### Task goal
Copy out the whole listing below exactly.
*** Opening Exercise data ***
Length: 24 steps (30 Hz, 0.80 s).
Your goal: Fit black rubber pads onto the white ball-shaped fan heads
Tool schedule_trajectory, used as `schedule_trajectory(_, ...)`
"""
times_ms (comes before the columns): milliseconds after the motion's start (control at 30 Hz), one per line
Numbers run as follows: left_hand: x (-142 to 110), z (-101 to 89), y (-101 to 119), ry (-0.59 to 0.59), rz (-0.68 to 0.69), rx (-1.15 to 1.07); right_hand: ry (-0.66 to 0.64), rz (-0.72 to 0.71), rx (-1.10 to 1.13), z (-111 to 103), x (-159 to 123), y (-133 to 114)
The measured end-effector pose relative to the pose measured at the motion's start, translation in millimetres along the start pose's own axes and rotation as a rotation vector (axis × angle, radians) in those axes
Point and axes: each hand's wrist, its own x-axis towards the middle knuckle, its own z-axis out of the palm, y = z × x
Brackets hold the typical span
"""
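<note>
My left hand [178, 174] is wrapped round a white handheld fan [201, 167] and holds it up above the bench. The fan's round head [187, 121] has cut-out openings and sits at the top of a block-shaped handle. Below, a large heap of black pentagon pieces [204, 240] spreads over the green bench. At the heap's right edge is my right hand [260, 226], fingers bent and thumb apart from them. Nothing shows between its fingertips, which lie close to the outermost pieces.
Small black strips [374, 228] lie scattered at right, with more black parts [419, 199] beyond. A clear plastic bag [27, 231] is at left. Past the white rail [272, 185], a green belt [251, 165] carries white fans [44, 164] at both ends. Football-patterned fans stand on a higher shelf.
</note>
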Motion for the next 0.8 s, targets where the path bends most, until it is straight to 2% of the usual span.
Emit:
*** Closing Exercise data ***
### Exercise solution
Length: 24 steps (30 Hz, 0.80 s).
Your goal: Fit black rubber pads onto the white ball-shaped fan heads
Tool schedule_trajectory, used as `schedule_trajectory(_, ...)`
"""
times_ms (comes before the columns): milliseconds after the motion's start (control at 30 Hz), one per line
Numbers run as follows: left_hand: x (-142 to 110), z (-101 to 89), y (-101 to 119), ry (-0.59 to 0.59), rz (-0.68 to 0.69), rx (-1.15 to 1.07); right_hand: ry (-0.66 to 0.64), rz (-0.72 to 0.71), rx (-1.10 to 1.13), z (-111 to 103), x (-159 to 123), y (-133 to 114)
The measured end-effector pose relative to the pose measured at the motion's start, translation in millimetres along the start pose's own axes and rotation as a rotation vector (axis × angle, radians) in those axes
Point and axes: each hand's wrist, its own x-axis towards the middle knuckle, its own z-axis out of the palm, y = z × x
Brackets hold the typical span
"""
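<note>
My left hand [178, 174] is wrapped round a white handheld fan [201, 167] and holds it up above the bench. The fan's round head [187, 121] has cut-out openings and sits at the top of a block-shaped handle. Below, a large heap of black pentagon pieces [204, 240] spreads over the green bench. At the heap's right edge is my right hand [260, 226], fingers bent and thumb apart from them. Nothing shows between its fingertips, which lie close to the outermost pieces.
Small black strips [374, 228] lie scattered at right, with more black parts [419, 199] beyond. A clear plastic bag [27, 231] is at left. Past the white rail [272, 185], a green belt [251, 165] carries white fans [44, 164] at both ends. Football-patterned fans stand on a higher shelf.
</note>
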Motion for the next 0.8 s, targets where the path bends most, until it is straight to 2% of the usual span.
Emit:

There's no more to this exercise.